I feel I must return, once again, to my analysis of American culture and its underlying belief. I've approached this problem many times, and I may sound like I am repeating myself, but no matter what angle I get, I feel I still haven't nailed down the problem quite precisely.
By this time, we all know the metanarrative. Our culture has fragmented a little bit since then, and has now recombined into the post-postmodern swirl of crosscultural concepts epitomized by the internet, but behind that lies the basic story of the 1960's: culture was a regimented, repressive monolith in denial of basic human nature, when a cadre of free thinkers simultaneously ended racism, sexism and war; all while enjoying themselves and totally boogieing. Careful historical research doesn't bear this story out: the people who rode the buses down into Mississippi in 1962 weren't the same people, by and large, who were dropping LSD in 1966, who weren't the same people who disrupted the Chicago Democratic Convention in 1968. There was many different movements going on at the time, as there always are, and only the most rah rah rah Us vs. Them worldview would try to describe the 1960's as the battle between the loving Reichian libido and the armored musculature of whiteskinned facism.
The truth is, for all the many people who made great sacrifices during the 60's, there was the same amount who learned from the decade that the meaning of life is to please yourself. The problem, I suppose, is metaphysical, and still is. American metaphysics is based on Anglo-Saxon metaphysics, which says that reality is basically atoms in the void, that the world consists of independent agents bouncing around in a neutral world space. As metaphysically and experientally questionable this is, it is disastrous when applied to politics. Traditionally, identity was constructed as relating to a teleological process where every inividual was made an individual by their place in the scheme of things. Perhaps this scheme had to eventually be replaced, but instead of being replaced by a Kantian scheme of people being ends in themselves, it was taken downward, by the idea that people are loose atoms out to fulfill whatever momentary hedonistic urges crosses their minds. Social space, as such, didn't exist, besides as an epiphenomena. William of Ockham said "Don't multiply entities", and it was decided that Society with a Capital-S was just another made up entity, and it should only exist as much as it was needed to help people fulfill their desires. The perfect society would be a transparent society, existing only so much as it helped people satisfy their urges.
Which brings us back to the real legacy of the 60's: not the idealistic students, marching for civil rights; not even the flower child, hazily dreaming of a world of looooove, man. If you want to look at a good example of a real child of the 60's, take a look at George W Bush. Not just a selfish person, but a person that believes that they have a "natural right" to be selfish, and that pursuit of self-interest isn't just the only logical choice, but that no real alternative exists.
I hear people complain about the Christian Right and how they put the republicans in power. From my observations, the Christian Right doesn't make up a large majority of the Republicans I see. The average Republican is not a killjoy: just like their leader, they are rich, party boys who like to fuck and drink. Of course, not all of them are cokeheads, but it wouldn't be out of character.

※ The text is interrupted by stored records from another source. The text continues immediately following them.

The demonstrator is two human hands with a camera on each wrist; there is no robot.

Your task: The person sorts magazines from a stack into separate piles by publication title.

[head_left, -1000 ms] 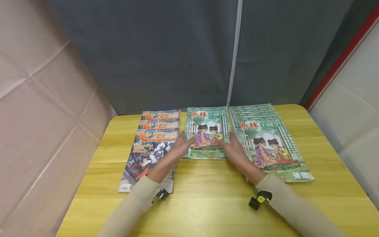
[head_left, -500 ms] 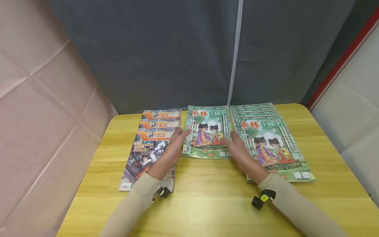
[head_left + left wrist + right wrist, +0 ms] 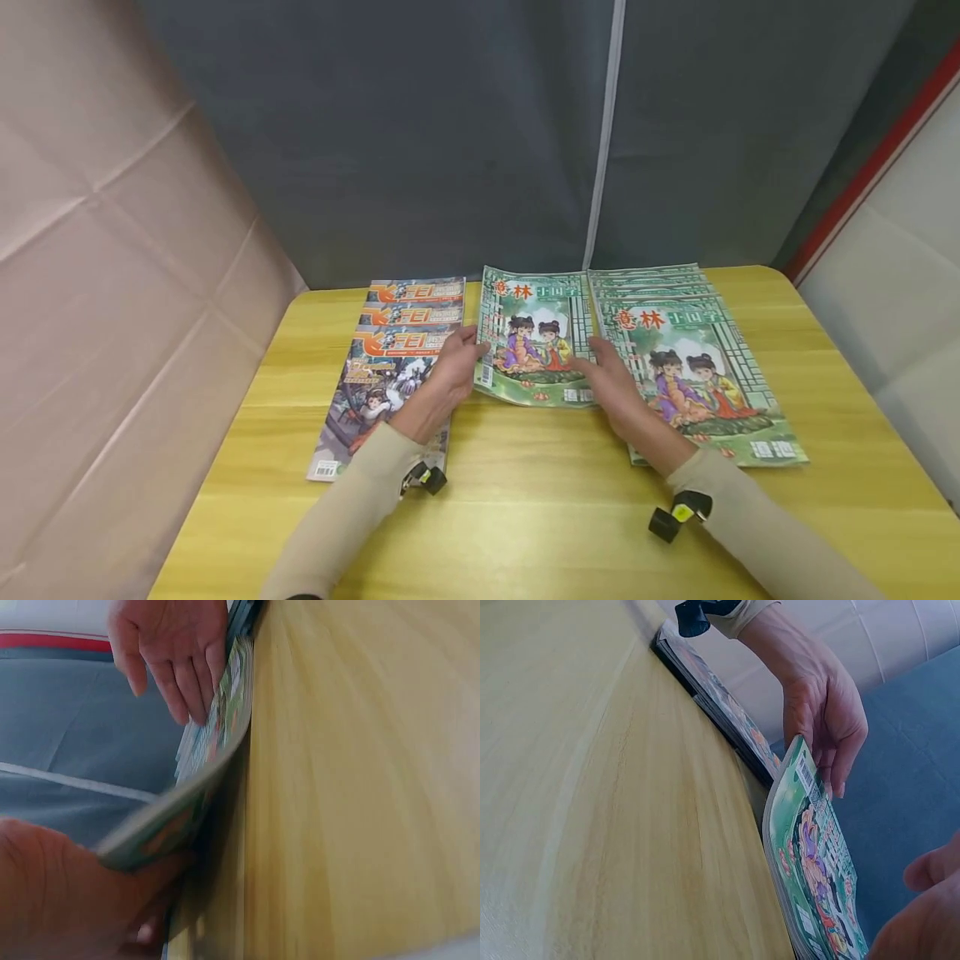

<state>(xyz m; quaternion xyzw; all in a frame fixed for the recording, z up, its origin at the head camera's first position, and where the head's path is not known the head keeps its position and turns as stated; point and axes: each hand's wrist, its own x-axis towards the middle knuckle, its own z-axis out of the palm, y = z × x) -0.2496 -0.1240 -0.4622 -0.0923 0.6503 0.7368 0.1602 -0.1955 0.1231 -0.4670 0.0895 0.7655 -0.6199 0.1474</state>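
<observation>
A green-covered magazine lies at the middle of the table's far side, between two rows of magazines. My left hand grips its left edge, which is bent up off the table; in the left wrist view, fingers reach beneath the raised edge. At the right edge, my right hand rests against the magazine, and its fingers look straight in the left wrist view. How many magazines are in the middle pile cannot be told, though the right wrist view shows several page edges.
Overlapping magazines with orange titles lie on the left. Several overlapping green magazines lie on the right, close beside the middle one. The yellow wooden table ends at a dark grey curtain.
The middle magazine's left edge has risen and curved upward in my left hand. My left thumb has drawn back from the cover toward that edge. The side magazines stay put.
</observation>
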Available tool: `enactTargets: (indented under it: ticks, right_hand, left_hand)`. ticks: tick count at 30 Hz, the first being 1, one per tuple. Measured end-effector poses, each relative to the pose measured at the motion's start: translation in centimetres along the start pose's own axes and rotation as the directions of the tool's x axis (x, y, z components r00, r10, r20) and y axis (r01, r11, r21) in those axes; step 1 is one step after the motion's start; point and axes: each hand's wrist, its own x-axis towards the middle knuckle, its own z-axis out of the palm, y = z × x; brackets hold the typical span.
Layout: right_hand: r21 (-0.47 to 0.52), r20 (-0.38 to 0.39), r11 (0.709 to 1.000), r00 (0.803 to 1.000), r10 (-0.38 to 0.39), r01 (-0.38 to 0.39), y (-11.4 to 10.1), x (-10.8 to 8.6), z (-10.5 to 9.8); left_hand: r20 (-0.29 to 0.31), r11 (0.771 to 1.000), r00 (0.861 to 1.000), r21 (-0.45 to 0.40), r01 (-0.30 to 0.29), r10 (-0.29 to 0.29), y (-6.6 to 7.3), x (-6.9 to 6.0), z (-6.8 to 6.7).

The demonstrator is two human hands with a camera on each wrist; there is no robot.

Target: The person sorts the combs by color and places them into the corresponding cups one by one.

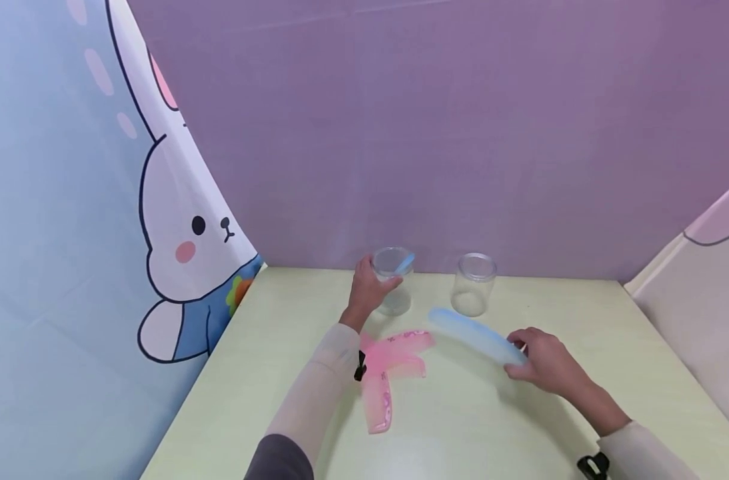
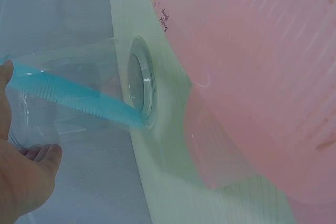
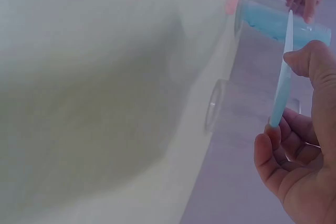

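With its thumb and fingers round the upper part, my left hand (image 1: 367,289) grips a clear plastic jar (image 1: 394,303) that stands on the table. A blue comb (image 2: 79,94) leans inside this jar; its end sticks out above the rim in the head view. My right hand (image 1: 547,361) pinches one end of another blue comb (image 1: 469,329) between thumb and fingers, raised over the table and pointing toward the jars. Several pink combs (image 1: 377,403) lie fanned out below my left forearm, partly overlapping.
A second clear jar (image 1: 473,288) stands upright to the right of the held one, near the table's back edge. Behind the pale table (image 1: 460,433) hangs a purple cloth (image 1: 430,133). A blue cloth with a rabbit print (image 1: 178,233) hangs at the left.
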Motion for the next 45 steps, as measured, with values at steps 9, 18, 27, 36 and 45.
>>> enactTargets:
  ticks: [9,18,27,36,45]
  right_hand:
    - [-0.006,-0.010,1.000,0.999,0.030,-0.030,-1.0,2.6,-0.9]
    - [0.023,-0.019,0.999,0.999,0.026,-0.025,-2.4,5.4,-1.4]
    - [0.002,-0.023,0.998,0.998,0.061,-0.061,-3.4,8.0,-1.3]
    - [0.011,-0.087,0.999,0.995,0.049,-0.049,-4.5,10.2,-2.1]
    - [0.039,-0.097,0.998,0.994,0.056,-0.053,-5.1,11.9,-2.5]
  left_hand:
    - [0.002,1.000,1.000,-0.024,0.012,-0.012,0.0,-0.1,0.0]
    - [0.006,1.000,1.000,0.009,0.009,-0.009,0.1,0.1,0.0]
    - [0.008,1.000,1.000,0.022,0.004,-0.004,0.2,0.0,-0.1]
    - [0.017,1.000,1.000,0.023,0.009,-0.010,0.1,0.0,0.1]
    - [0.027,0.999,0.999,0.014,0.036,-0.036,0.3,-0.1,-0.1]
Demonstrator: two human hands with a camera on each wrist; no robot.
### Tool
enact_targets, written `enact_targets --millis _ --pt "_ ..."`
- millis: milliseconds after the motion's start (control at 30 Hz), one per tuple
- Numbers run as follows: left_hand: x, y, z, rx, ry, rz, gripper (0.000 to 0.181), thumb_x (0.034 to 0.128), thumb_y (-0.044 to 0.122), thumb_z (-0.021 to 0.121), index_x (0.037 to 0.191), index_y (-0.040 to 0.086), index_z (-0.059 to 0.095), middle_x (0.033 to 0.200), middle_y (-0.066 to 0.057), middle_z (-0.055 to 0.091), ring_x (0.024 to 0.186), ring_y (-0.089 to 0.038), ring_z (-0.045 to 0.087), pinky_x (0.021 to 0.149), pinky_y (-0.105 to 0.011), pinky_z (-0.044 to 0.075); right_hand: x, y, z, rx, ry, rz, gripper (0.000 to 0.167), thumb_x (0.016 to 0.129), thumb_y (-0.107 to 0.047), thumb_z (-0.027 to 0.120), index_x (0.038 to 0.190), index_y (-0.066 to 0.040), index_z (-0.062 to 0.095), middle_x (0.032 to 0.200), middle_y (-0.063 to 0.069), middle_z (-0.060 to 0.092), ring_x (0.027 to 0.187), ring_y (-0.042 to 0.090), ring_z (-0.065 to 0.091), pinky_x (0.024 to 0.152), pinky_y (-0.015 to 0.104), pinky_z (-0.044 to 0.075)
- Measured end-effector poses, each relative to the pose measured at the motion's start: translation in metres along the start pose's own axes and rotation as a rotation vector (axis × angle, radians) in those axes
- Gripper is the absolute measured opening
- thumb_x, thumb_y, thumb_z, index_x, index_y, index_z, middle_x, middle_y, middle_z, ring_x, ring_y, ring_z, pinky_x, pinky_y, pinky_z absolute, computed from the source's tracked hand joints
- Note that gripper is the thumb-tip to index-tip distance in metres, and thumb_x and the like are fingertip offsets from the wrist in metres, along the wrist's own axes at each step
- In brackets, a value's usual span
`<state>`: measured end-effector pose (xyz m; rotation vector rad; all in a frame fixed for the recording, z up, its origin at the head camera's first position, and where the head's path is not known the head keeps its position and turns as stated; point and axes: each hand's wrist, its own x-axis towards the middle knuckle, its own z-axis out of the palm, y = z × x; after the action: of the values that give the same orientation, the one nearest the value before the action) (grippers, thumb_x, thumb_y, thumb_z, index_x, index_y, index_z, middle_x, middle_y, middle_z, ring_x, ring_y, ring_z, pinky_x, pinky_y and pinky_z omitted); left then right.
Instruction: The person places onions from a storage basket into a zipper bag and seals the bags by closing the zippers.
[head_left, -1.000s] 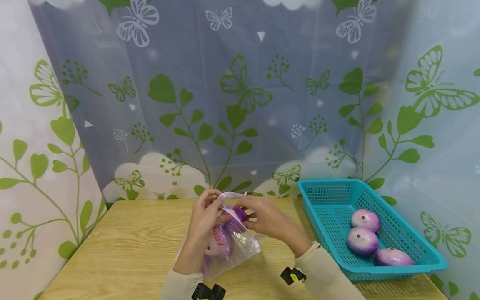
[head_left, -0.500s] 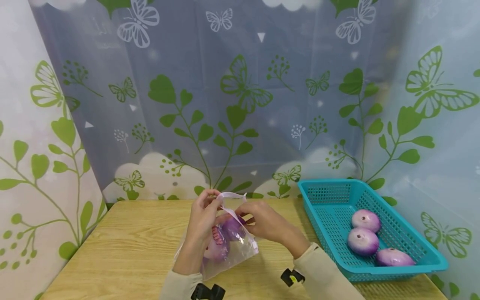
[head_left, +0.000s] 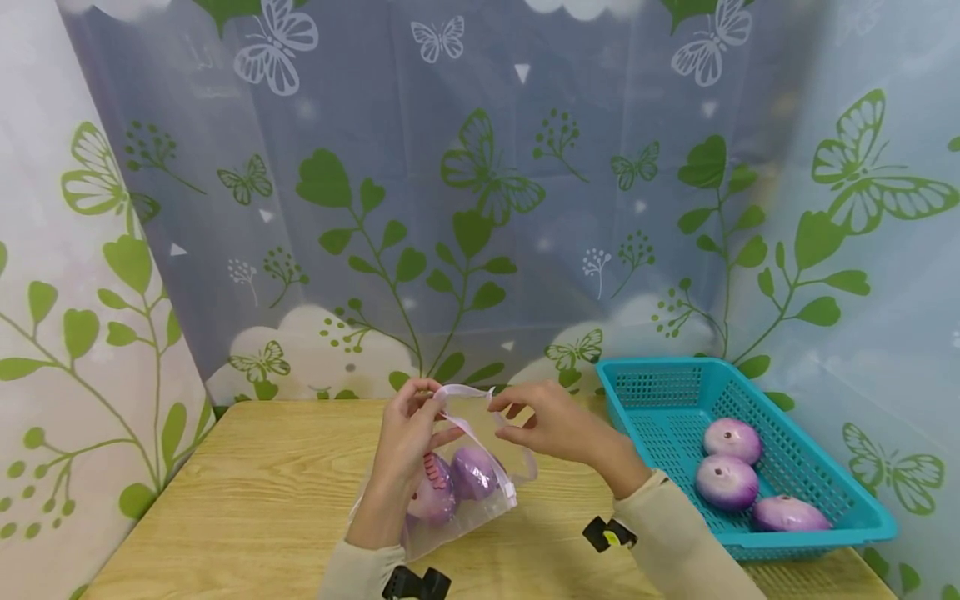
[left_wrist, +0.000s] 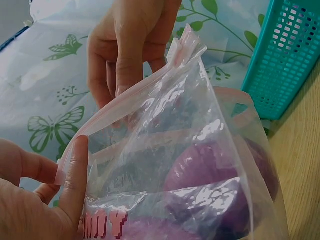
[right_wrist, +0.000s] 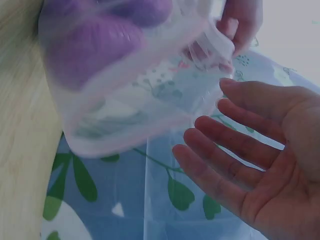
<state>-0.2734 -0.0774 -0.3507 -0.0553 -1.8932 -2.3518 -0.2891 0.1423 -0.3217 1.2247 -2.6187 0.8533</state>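
Note:
A clear zip bag (head_left: 480,518) with a pale pink seal strip and red lettering stands on the table. My left hand (head_left: 405,429) pinches its rim at the left side of the mouth, and the mouth gapes. Inside lie purple onions: one (head_left: 474,472) on the right, another (head_left: 435,497) partly behind the lettering and my left hand. Whether more lie below is hard to tell. At the right edge of the mouth is my right hand (head_left: 558,425). Its fingers are relaxed, with nothing held, close to the rim in the right wrist view (right_wrist: 280,155).
A turquoise perforated basket (head_left: 660,364) is on the right of the wooden table (head_left: 270,475). It holds three purple onions, two close together (head_left: 731,442) and one (head_left: 791,514) near the front. A leaf-and-butterfly patterned sheet (head_left: 375,250) hangs behind the table.
My right hand has let go of an onion inside the bag and drawn back up and right. That onion has dropped lower in the bag. My left hand keeps its place.

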Motion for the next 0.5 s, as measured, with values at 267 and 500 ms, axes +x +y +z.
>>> enact_targets --millis 267,500 --pt "0.001 0.0 0.001 0.0 -0.001 0.005 0.008 0.1026 0.002 0.054 0.109 0.004 0.058 0.095 -0.003 0.05 0.089 -0.016 0.054 0.071 -0.029 0.067 -0.007 0.011 -0.021 -0.069 -0.014 0.039 0.027 0.097 -0.013 0.072 0.121 -0.002 0.071 0.12 0.016 0.073 0.101 0.029 0.072 0.074 0.021 0.064" --pt "0.0 -0.001 0.001 0.001 0.0 -0.001 0.007 0.1031 0.004 0.054 0.11 0.003 0.057 0.094 -0.003 0.05 0.088 -0.015 0.054 0.071 -0.028 0.067 -0.009 0.019 -0.025 -0.159 -0.055 -0.004 0.024 0.096 -0.012 0.072 0.118 -0.003 0.072 0.118 0.014 0.074 0.097 0.028 0.074 0.073 0.019 0.063"
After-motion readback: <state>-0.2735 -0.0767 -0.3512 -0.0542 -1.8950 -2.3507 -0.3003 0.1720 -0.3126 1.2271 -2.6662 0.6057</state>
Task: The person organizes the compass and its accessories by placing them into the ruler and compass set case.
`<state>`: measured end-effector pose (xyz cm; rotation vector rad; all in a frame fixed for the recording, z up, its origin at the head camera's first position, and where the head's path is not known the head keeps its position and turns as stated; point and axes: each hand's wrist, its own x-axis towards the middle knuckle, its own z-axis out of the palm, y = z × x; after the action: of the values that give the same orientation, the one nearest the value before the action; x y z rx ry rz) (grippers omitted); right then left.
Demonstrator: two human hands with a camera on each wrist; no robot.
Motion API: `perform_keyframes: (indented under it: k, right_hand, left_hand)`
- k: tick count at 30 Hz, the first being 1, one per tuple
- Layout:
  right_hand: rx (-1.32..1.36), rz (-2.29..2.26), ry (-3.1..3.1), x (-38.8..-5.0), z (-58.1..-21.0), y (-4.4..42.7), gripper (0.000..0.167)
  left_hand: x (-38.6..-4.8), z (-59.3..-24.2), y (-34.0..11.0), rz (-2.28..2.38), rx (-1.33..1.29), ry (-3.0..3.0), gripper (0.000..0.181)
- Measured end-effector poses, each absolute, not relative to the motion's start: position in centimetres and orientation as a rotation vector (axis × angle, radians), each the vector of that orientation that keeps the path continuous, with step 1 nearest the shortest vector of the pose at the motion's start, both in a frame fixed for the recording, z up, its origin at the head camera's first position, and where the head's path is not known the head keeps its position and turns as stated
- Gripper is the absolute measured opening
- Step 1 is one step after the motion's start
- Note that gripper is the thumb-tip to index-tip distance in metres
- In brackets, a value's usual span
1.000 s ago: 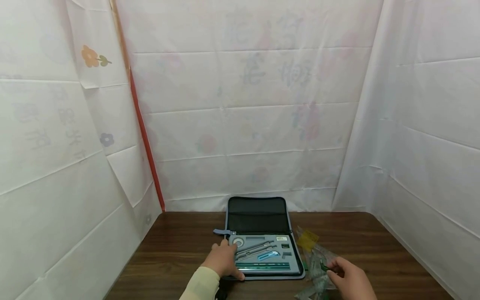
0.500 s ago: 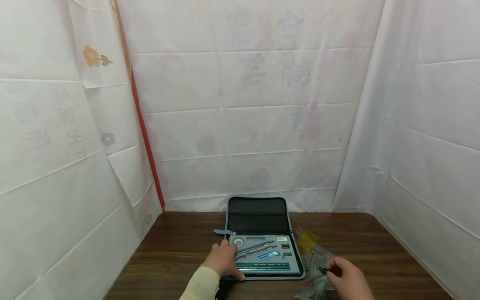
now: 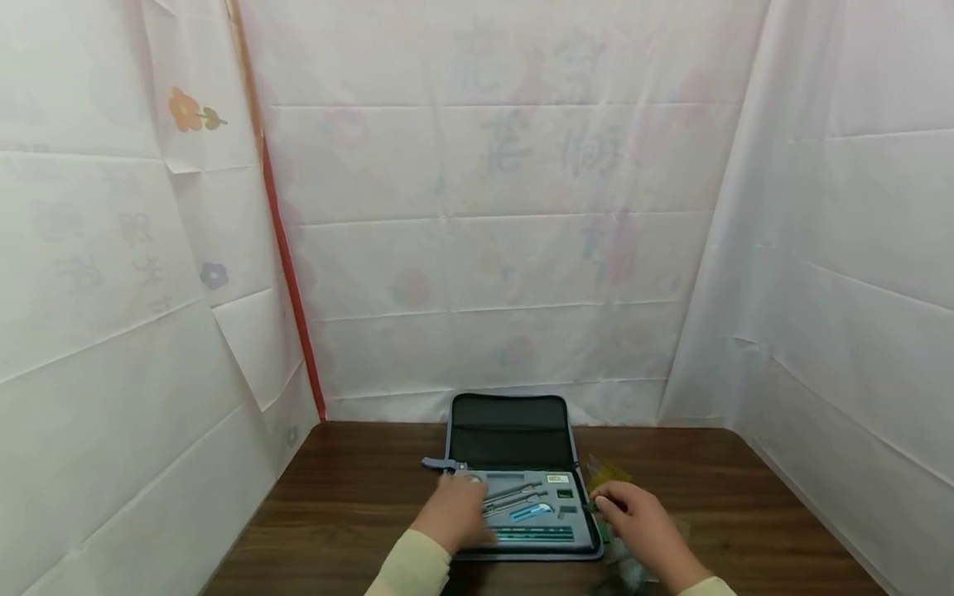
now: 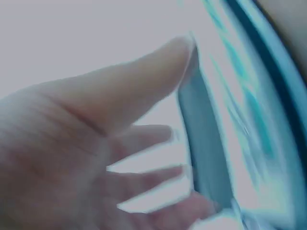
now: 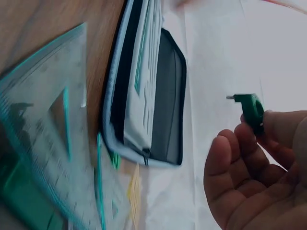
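A zippered geometry case (image 3: 510, 447) lies unfolded on the table. Its grey tray (image 3: 547, 547) holds metal compasses (image 3: 514, 497), a light-blue knife-like piece (image 3: 532, 511) and dark-green pencils (image 3: 537, 534). My left hand (image 3: 456, 515) is over the tray's left end, partly hiding it; in the blurred left wrist view its fingers are extended, and I cannot tell whether they touch the case. Beside the case's right edge, my right hand (image 3: 647, 526) pinches a small green clip-like part with a metal pin (image 5: 249, 106) between thumb and index finger, held above the table.
Clear set squares (image 5: 36, 72) with teal edges and a yellow sheet-like piece (image 3: 607, 472) lie right of the case, partly behind my right hand. A blue-grey strap (image 3: 438, 463) sticks out at the left. White cloth walls (image 3: 507, 348) surround the brown table (image 3: 715, 480).
My right hand has moved up and left from the set squares to the case's edge, carrying the green part. My left hand has shifted slightly right over the tray.
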<state>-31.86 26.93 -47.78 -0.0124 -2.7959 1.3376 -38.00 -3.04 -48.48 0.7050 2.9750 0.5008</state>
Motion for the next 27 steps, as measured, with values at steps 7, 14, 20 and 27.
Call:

Take a look at what the real legacy of the 1960's was: along with the few who became idealistic, and the many who became more open minded and gentle; their was just as many who got the idea that life was all about pleasing yourself, and added, on top of a natural selfishness, the idea that Society as such didn't exist, and that the only society that existed was a transparent system for equally selfish people to act out their fantasies.